The Bachelor Machine – a dystopian masturbatory system / concept

excerpt from High Techné – Art and Technology from the Machine Aesthetic to the Posthuman, by R.L. Rutsky

 

The term “bachelor machine” ( machine célibataire ) was coined by Marcel Duchamp in reference to his Great Glass: The Bride Stripped Bare by Her Bachelor, Even. The Term was brought into broad usage by Michel Carrouges, who applied it not only to Duchamp, but to images from the work of Kafka, Jarry, Roussel, and others (Michel Carrouges, Les machines célibataires, Paris: Arcanes, 1954). The term has since been used by Deleuze and Guattari, Lyotard, de Certeau, and Arturo Schwarz, among others.

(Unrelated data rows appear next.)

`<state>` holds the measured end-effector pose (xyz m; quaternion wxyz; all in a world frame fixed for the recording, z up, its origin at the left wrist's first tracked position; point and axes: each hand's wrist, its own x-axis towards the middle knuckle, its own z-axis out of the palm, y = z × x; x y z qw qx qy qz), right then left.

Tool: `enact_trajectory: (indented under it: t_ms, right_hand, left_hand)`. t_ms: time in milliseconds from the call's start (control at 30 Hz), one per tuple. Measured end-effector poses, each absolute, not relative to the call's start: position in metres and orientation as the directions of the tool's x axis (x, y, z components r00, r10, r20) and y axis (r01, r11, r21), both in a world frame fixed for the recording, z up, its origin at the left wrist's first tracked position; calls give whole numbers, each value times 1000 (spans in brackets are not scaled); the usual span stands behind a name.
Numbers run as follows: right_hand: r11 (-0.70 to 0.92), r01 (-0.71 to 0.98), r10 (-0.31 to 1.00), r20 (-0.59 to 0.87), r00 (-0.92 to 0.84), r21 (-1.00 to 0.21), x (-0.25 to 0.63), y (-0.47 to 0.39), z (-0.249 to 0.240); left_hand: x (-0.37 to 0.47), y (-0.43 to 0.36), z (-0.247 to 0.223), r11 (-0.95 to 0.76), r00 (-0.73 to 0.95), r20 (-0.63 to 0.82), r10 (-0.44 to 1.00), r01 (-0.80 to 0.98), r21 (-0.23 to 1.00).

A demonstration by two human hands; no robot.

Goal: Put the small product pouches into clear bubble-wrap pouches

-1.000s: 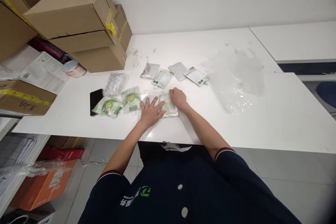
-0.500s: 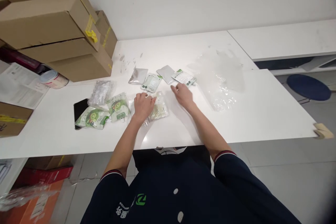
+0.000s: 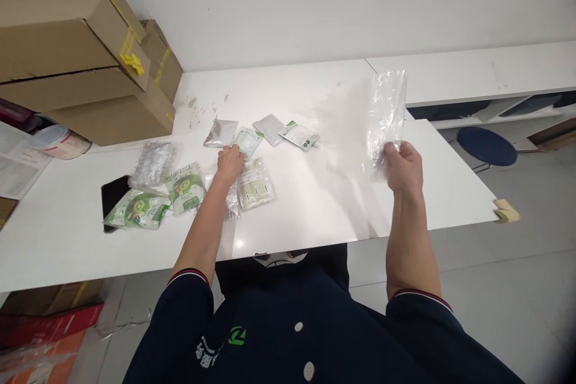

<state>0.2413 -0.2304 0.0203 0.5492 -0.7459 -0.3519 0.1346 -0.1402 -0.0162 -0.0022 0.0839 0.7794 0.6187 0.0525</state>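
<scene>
Raised over the right of the table, my right hand [image 3: 405,169] is closed on a clear plastic bag [image 3: 387,109] that stands up above its fingers. My left hand [image 3: 230,163] rests with loosely bent, spread fingers at the lower edge of a green-and-white sachet [image 3: 248,140], which lies flat. A silver sachet [image 3: 221,132] lies just beyond that hand, and another silver sachet [image 3: 270,129] and a printed sachet [image 3: 299,135] lie to its right. Beside my left wrist is a clear-wrapped pale green pack [image 3: 255,185]. Another clear wrapper is partly hidden under that forearm.
Two green kiwi-print packs, one upright-printed [image 3: 185,189] and one crumpled [image 3: 138,210], lie left near a bubble-wrapped bundle [image 3: 153,163] and a dark flat device [image 3: 112,195]. Cardboard boxes [image 3: 90,66] and a tub [image 3: 63,142] stand further left. A blue stool [image 3: 486,145] is at right.
My right hand has moved right and lifted the clear bag off the table. My left hand has slid from the pale green pack up to the green-and-white sachet. The view has shifted slightly right.
</scene>
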Motion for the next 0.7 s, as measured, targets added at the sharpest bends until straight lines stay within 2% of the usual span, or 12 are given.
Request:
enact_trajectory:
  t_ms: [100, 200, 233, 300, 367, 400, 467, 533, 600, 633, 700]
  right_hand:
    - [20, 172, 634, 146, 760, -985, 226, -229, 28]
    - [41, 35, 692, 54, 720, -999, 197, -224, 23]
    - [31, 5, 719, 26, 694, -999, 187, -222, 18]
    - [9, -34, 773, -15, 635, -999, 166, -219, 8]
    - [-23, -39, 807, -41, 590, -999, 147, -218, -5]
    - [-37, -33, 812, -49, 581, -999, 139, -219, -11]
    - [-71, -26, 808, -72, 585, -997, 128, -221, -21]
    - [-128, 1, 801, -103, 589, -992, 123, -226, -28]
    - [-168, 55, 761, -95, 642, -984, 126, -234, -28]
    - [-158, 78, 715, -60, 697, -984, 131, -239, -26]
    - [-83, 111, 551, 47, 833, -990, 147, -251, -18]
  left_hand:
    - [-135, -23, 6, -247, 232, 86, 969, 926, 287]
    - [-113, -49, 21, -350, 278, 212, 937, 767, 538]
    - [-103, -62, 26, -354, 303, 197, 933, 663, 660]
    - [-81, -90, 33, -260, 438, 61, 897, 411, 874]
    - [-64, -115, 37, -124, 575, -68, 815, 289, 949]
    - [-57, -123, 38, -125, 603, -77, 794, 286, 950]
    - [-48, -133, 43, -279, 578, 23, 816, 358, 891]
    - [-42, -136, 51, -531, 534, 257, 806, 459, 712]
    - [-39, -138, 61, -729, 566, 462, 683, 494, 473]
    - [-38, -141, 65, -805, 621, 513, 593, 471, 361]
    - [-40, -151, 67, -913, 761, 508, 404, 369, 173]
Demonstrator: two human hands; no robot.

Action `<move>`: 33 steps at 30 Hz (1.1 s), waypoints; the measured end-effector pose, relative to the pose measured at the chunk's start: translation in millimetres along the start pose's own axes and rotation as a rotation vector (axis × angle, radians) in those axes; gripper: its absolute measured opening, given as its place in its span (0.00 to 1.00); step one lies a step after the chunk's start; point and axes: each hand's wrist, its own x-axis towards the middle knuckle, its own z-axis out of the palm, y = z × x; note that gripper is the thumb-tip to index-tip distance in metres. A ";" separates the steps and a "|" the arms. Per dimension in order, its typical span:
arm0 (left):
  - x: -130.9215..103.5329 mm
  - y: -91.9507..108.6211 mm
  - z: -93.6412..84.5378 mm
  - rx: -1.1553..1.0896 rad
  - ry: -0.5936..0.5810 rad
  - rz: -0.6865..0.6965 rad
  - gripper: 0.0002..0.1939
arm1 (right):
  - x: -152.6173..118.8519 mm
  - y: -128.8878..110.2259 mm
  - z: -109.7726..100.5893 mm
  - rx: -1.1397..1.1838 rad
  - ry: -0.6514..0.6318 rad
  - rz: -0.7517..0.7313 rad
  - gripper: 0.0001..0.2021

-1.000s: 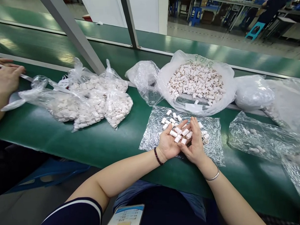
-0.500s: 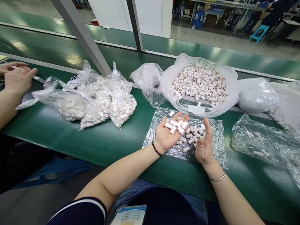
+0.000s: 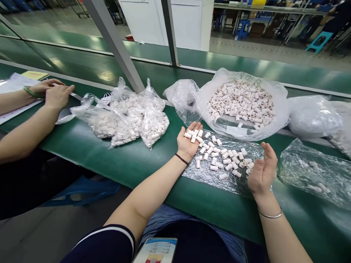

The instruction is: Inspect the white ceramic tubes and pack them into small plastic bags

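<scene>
My left hand [image 3: 186,147] lies palm up with fingers extended, carrying several small white plastic pipe fittings [image 3: 193,135]. It is over the left edge of a flat clear plastic bag [image 3: 204,175] on the green table. More white fittings [image 3: 227,160] are scattered across that bag. At its right edge, my right hand [image 3: 263,172] is raised with fingers apart and nothing in it. Behind both hands stands a large open plastic bag [image 3: 281,104] full of the same white fittings, with a white paper slip at its front.
Knotted clear bags of fittings [image 3: 123,127] sit to the left. Farther left, a co-worker's hands [image 3: 57,95] hold a thin strip near papers [image 3: 12,85]. A crumpled bag [image 3: 314,115] and a clear bag with a few fittings [image 3: 332,174] lie right. A metal post [image 3: 115,45] rises behind.
My hands have moved apart, the left one leftward and the right one rightward. More fittings now show spread on the flat bag between them. The camera view has shifted left.
</scene>
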 end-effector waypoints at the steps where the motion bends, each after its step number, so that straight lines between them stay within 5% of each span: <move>1: 1.1 0.0 0.0 0.021 0.012 0.021 0.26 | -0.1 -0.7 0.0 0.001 -0.014 -0.003 0.25; 11: 6.3 -11.9 -5.7 0.536 0.008 0.315 0.08 | 0.4 -5.8 -0.7 -0.027 -0.071 -0.039 0.25; 24: 2.5 -13.3 -13.6 1.274 -0.306 0.448 0.12 | -2.5 -1.9 -2.7 -0.077 -0.132 0.026 0.30; 33: 7.7 -4.9 -12.9 1.487 -0.299 0.505 0.16 | -2.0 0.7 3.2 0.028 -0.172 0.107 0.30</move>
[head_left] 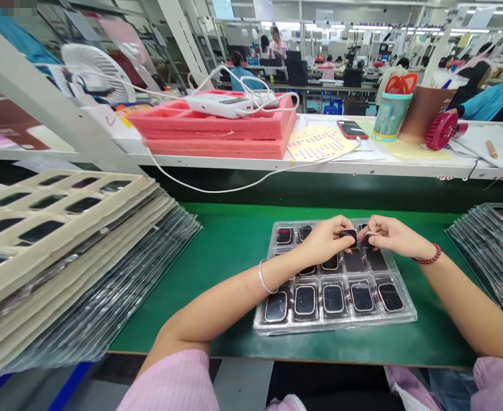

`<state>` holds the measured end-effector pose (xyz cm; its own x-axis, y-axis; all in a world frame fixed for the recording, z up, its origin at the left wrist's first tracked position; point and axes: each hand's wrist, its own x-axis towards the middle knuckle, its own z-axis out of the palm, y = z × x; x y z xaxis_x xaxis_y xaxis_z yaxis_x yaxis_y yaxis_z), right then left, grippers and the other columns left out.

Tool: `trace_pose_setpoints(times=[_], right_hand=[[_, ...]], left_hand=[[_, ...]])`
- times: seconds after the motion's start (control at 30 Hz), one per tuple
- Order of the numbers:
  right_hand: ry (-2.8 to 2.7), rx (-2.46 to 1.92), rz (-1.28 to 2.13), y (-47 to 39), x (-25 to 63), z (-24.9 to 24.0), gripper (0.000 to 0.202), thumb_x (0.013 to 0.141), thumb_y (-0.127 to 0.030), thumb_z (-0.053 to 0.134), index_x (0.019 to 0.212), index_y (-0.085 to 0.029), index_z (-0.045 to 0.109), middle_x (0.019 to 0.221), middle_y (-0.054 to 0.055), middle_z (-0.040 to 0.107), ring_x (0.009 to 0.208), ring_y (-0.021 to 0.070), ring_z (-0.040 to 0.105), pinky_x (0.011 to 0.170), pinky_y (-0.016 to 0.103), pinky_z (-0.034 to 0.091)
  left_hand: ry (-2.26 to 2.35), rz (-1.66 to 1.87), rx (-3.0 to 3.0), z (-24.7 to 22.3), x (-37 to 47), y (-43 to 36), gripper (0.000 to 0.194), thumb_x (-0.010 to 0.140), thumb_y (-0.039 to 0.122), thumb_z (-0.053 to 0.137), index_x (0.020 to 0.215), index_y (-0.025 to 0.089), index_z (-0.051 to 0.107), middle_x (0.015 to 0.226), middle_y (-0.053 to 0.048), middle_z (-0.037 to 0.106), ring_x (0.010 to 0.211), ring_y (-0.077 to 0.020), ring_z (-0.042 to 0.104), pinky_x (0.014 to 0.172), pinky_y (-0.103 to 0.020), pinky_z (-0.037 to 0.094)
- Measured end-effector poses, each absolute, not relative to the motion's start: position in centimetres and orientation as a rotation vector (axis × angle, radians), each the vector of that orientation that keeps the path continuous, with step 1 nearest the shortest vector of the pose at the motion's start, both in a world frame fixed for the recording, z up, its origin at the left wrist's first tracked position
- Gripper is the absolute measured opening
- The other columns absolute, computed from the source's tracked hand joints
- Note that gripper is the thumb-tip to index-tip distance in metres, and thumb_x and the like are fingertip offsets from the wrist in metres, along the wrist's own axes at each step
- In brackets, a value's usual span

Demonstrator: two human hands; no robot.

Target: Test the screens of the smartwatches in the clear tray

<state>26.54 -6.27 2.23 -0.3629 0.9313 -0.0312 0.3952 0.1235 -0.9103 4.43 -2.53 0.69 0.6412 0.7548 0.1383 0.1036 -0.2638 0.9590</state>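
Far to the left a tall pile of cream trays (59,211) leans on the green mat (230,251), with see-through trays (118,297) fanned out under it; up behind, on the white shelf (251,162), sit pink foam trays (217,128) with a white gadget (221,105) and its cord lying on top; next along the shelf come yellow papers (320,142), a phone (352,129), a cup (390,114) and a small red fan (442,130); down in the middle of the mat lies a clear plastic tray (405,317) full of small dark screens in rows; the left hand (326,240), with a silver bangle (265,279) on its wrist, is curled over the back rows of that tray, and its fingers pinch one small dark screen (349,235) held just above the tray; the right hand (390,235), with a red bead band (429,257) on its wrist, is right beside it, fingers bent in and fingertips touching the same little piece, or something small and pale on it; I cannot tell which; far to the right lies another stack of clear trays (491,251); other people sit at desks in the back of the room.
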Motion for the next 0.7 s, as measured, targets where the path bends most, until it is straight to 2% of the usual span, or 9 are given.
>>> trace_pose_setpoints(times=[0.07,0.13,0.2,0.27,0.33,0.47,0.57,0.63,0.7], right_hand=[[-1.552,-1.232,1.406,-4.6,25.4,1.4,0.028,0.081,-0.038,0.070,0.085,-0.020,0.049,0.085,0.006,0.073,0.062,0.0149,0.067,0.050,0.024,0.050],[-1.361,-1.152,1.494,-3.3,24.3,0.6,0.029,0.080,-0.037,0.073,0.096,-0.019,0.057,0.080,0.004,0.072,0.053,0.0106,0.062,0.045,0.020,0.049],[-1.207,-1.057,1.555,-2.6,23.6,-0.1,0.033,0.081,-0.033,0.075,0.108,-0.019,0.063,0.085,0.004,0.072,0.061,0.0109,0.065,0.050,0.021,0.055],[-1.104,-0.994,1.613,-2.3,23.6,-0.7,0.039,0.081,-0.028,0.075,0.118,-0.021,0.065,0.093,0.004,0.072,0.074,0.0127,0.069,0.061,0.022,0.061],[-1.060,-0.944,1.652,-2.3,24.0,-1.1,0.044,0.081,-0.025,0.076,0.123,-0.024,0.065,0.097,0.004,0.072,0.080,0.0127,0.070,0.066,0.022,0.062],[-1.049,-0.873,1.683,-2.4,25.2,-1.4,0.041,0.078,-0.028,0.080,0.118,-0.023,0.070,0.094,0.004,0.073,0.068,0.0100,0.066,0.058,0.019,0.059],[-1.058,-0.863,1.671,-2.3,25.5,-1.5,0.038,0.074,-0.031,0.084,0.109,-0.020,0.074,0.088,0.004,0.073,0.056,0.0063,0.060,0.050,0.015,0.054],[-1.085,-0.880,1.666,-2.3,25.4,-1.5,0.039,0.071,-0.031,0.086,0.107,-0.020,0.075,0.089,0.004,0.074,0.052,0.0047,0.057,0.047,0.014,0.051],[-1.120,-0.903,1.673,-2.4,25.3,-1.4,0.040,0.070,-0.032,0.087,0.107,-0.020,0.076,0.090,0.004,0.074,0.052,0.0051,0.057,0.047,0.015,0.052]], left_hand=[[0.765,0.788,1.467,0.7,4.2,-1.3,0.021,0.082,0.015,0.060,0.103,0.013,0.061,0.080,-0.003,0.069,0.056,-0.0093,0.063,0.052,-0.019,0.042],[0.850,0.816,1.285,0.8,3.9,-0.1,0.030,0.082,0.011,0.059,0.112,0.011,0.062,0.086,-0.006,0.071,0.050,-0.0060,0.060,0.045,-0.016,0.035],[0.895,0.812,1.153,0.9,3.5,0.8,0.039,0.084,0.010,0.056,0.123,0.012,0.060,0.092,-0.007,0.072,0.053,-0.0062,0.063,0.044,-0.015,0.034],[0.886,0.791,1.065,1.0,3.2,1.0,0.045,0.088,0.011,0.054,0.132,0.014,0.056,0.092,-0.007,0.071,0.061,-0.0090,0.069,0.047,-0.015,0.039],[0.836,0.767,1.028,1.1,3.0,1.0,0.048,0.090,0.012,0.053,0.137,0.015,0.053,0.092,-0.007,0.071,0.069,-0.0112,0.072,0.052,-0.016,0.045],[0.749,0.723,1.052,1.1,2.9,0.7,0.058,0.088,0.017,0.061,0.144,0.016,0.046,0.093,-0.008,0.072,0.068,-0.0122,0.072,0.053,-0.017,0.046],[0.739,0.707,1.097,0.8,2.8,0.7,0.072,0.084,0.020,0.069,0.148,0.011,0.039,0.073,-0.004,0.069,0.058,-0.0117,0.068,0.048,-0.016,0.042],[0.734,0.712,1.129,0.6,2.8,0.8,0.075,0.081,0.021,0.073,0.146,0.008,0.040,0.063,0.000,0.065,0.050,-0.0096,0.063,0.045,-0.016,0.038],[0.737,0.713,1.135,0.5,2.8,0.9,0.073,0.079,0.021,0.076,0.143,0.007,0.044,0.062,0.000,0.064,0.048,-0.0093,0.062,0.043,-0.016,0.036]])
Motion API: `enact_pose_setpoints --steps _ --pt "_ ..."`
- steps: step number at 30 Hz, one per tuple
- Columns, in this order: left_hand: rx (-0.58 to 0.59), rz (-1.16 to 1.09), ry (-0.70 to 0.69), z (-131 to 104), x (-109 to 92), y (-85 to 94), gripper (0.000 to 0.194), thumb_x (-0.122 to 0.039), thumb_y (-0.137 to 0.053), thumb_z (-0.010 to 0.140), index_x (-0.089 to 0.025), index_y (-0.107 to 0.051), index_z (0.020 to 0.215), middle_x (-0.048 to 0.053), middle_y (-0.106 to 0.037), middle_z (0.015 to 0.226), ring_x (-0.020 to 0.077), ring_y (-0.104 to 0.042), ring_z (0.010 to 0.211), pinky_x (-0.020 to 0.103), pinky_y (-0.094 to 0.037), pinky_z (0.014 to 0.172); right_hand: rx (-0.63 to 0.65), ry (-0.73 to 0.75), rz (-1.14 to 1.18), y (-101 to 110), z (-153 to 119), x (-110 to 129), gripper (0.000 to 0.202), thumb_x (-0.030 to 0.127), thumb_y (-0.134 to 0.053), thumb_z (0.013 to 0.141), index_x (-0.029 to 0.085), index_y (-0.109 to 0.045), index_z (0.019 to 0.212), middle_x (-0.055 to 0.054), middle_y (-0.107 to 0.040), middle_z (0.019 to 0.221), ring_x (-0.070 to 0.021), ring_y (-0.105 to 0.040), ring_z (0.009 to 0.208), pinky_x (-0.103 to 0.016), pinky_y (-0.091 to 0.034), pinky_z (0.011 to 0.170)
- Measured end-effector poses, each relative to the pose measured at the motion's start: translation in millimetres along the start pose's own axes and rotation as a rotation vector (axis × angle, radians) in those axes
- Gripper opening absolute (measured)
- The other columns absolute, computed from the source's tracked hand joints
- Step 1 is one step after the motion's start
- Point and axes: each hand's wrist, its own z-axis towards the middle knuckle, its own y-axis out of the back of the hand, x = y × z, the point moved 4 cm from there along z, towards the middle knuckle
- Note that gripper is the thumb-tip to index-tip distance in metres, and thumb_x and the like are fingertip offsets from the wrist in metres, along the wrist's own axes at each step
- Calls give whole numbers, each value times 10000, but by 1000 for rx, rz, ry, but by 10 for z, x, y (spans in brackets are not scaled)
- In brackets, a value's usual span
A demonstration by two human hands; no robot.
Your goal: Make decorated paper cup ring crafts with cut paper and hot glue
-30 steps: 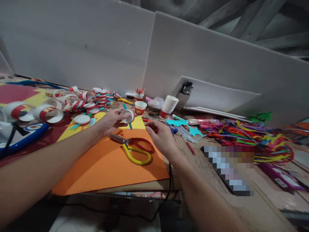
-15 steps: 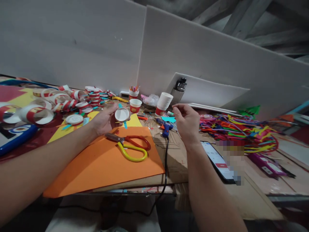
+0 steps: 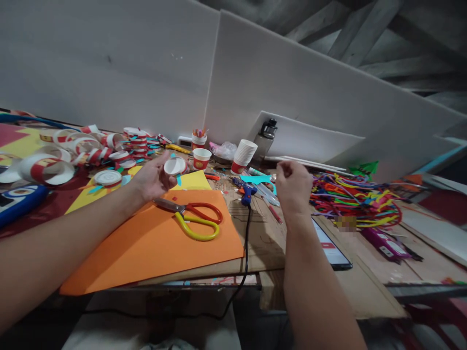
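Observation:
My left hand (image 3: 152, 179) is closed around a short cut-down paper cup (image 3: 174, 166) with light-blue strips sticking out from it. Its pale round inside faces me. Raised over the right half of the table, my right hand (image 3: 295, 187) has its fingers curled into a pinch; whatever they hold, if anything, is hidden. Scissors (image 3: 200, 226) with one red and one yellow handle lie on an orange sheet (image 3: 156, 260) below my left hand. A blue glue gun (image 3: 248, 193) and a turquoise piece of paper (image 3: 255, 180) lie to the left of my right hand.
Stacked paper cups (image 3: 243, 156), a single cup (image 3: 202, 159) and a bottle (image 3: 265, 142) stand behind. Cut cup rings (image 3: 51, 170) and a blue tape dispenser (image 3: 24, 204) fill the left. Pipe cleaners (image 3: 359, 194) and a phone (image 3: 333, 249) lie right. The glue gun's cord (image 3: 247, 253) crosses the front edge.
My right hand has moved slightly right, uncovering more of the turquoise paper and a red pencil-like stick. My left hand has turned the cut cup a little; the whole view has shifted slightly.

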Motion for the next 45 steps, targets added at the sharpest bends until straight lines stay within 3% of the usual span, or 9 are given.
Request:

In all usages, however, what is figured in the bachelor machine is an autonomous technology that no longer answers to rational, instrumental standards. As Carrouges notes, “the bachelor machine has no reason for existing in itself, as a machine governed by the physical laws of mechanics or by the social laws of utility.” Thus, it appears to have its own secret laws, its own life, that can only be discovered or created by magical or alchemical means. Schwarz, in fact, suggests that “the bachelor machine’s birthplace” is “the bachelor-alchemist’s studio, or laboratory.” The alchemist’s solitary or bachelor status is narcissistic; his dreams of discovering the secrets of life – of an elixir of life or the philosopher’s stone – are merely metaphors for his own transmutation, his own ability to achieve an aurea apprehensio (literally, “golden knowledge”: i.e., “perfect knowledge”) or goodhood. As Schwarz points out,

“The material liberation of the philosopher’s gold from the common metal is above all a metaphor for psychological processes concerning the liberation of man from the contradictions in life. These contradictions stem from a dualistic conception to the universe which postulates the conflicting polarity of all natural phenomena… [This] implies, amongst other things, the abolition of the man-woman conflictual duality in the integrated personality of the reconstituted Gnostic Anthropos.”

It should be clear, however, that in the bachelor machine this “integration” or elision of difference is never achieved. In The Great Glass, the bride remains in a separate zone from the bachelors, stripped of any spirit of totality or life, a mere mechanical “skeleton”, as are the bachelors themselves. The base metal of the bachelor machine never attains the sublimated, golden form of the aura. The bachelor machine, in other words, is never a complete representation of life, but merely a technological life, an automaton whose life is the projection of its creator’s, the bachelor machinist’s, desire. The pleasure involved in this machine can therefore, as Deleuze and Guattari observe, “rightly be called autoerotic, or rather automatic.”

The “autonomy” of the bachelor machine, its life, is always mechanical rather than fully living. the bachelor machine always remains a supplement (remembering the sense in which Rousseau uses the term), a simulacrum that “merely” re-presents the full presence of life, a kind of technological “phantom” or fantasy. In this sense, the bachelor machine describes that simulacral technology of memory and representation that Freud referred to as the psychical mechanism or apparatus. As Carrouges notes, “Governed by the mental laws of subjectivity, the bachelor machine merely adopts certain mechanical forms in order to simulate certain mechanical effects”; it is, in other words, “the semblance of machinery, of the kind seen in dreams, at the theatre, at the cinema.”

The connection between the cinematic and the bachelor machine is, then, a matter of projection. What both presume to project – what they, like Bazin, dream of – is a magical, fully present, and completed representation. It is to this end that they frequently project an image of a mechanized woman or bride who, in Duchamp’s words, will serve as the “motor” of desire for the bachelor machine. Duchamp also makes clear that the status of this bride – and her pleasure – is imaginary: “the sexual life… of the desiring bride is purely imaginary.” This imaginary projection of a bride whose marriage is never to be consummated is precisely what allows the bachelor machine to function as a closed, indeed masturbatory, system.